[Opening Given data section]
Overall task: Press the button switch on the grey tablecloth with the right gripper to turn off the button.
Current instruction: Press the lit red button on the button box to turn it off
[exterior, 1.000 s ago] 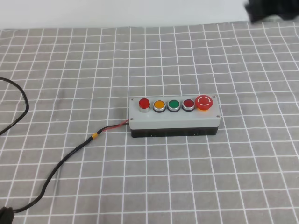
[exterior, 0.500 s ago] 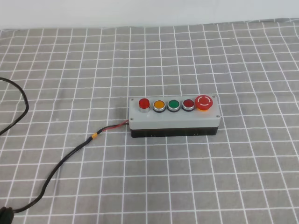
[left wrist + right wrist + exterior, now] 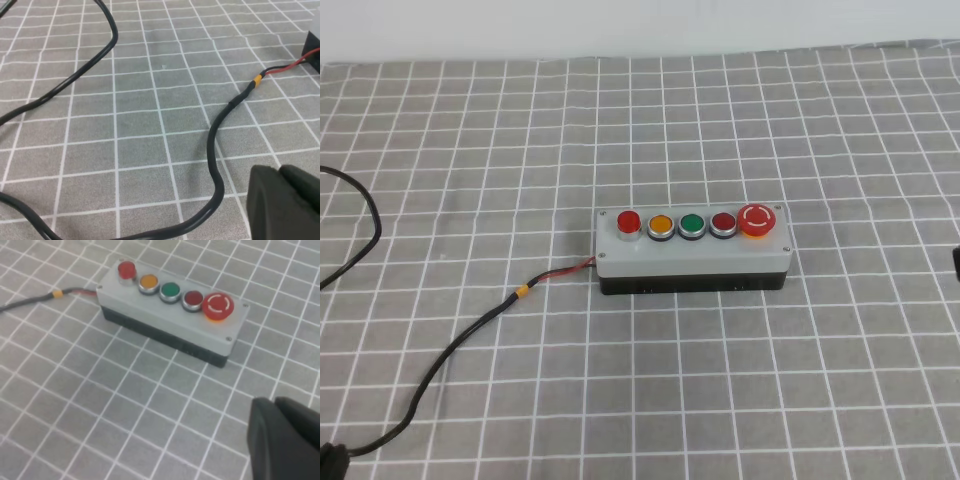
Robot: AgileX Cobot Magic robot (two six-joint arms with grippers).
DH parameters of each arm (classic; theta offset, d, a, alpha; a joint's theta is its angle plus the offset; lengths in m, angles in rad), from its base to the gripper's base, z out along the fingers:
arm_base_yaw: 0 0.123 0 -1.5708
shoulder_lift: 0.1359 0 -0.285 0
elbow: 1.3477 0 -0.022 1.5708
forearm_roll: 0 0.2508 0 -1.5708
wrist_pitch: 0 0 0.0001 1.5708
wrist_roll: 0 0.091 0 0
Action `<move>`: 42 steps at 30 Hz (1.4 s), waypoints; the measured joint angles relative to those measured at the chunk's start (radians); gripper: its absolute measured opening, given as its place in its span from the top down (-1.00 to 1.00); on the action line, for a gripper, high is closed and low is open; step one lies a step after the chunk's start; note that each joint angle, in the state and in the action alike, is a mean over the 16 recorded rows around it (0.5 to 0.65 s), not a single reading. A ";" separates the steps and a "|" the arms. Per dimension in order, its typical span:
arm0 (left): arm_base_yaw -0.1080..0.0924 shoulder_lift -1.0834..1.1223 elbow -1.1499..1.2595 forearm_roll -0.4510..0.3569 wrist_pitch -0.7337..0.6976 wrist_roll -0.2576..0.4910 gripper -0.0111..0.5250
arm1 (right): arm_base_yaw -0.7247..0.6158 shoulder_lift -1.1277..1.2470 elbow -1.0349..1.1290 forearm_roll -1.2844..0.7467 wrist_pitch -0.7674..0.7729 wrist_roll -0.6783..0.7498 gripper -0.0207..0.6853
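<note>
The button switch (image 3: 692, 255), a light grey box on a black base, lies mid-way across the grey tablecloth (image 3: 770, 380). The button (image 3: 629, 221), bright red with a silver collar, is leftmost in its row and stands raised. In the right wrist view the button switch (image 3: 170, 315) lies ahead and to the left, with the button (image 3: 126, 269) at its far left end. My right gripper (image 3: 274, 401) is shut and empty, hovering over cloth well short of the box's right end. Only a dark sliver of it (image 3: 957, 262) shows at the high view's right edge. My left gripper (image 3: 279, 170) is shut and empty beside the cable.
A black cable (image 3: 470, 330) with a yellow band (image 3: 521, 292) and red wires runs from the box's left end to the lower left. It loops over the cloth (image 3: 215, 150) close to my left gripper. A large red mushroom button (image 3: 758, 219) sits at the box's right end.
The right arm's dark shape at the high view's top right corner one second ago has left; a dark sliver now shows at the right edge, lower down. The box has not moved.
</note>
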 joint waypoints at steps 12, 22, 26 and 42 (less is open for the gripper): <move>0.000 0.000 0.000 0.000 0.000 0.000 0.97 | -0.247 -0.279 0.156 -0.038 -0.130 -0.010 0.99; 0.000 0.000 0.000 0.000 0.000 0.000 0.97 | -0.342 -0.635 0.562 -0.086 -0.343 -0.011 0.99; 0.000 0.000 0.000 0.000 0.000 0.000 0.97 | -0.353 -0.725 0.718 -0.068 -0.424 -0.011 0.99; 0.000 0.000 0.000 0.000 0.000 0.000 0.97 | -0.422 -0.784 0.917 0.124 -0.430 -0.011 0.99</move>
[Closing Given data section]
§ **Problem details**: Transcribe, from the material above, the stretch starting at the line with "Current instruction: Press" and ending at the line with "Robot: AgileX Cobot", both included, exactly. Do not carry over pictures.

§ **Expected answer**:
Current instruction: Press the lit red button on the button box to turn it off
[exterior, 1.000 s ago] 
[exterior, 0.500 s ago] 
[left wrist + right wrist + exterior, now] 
Robot: AgileX Cobot Magic robot (two six-joint arms with grippers).

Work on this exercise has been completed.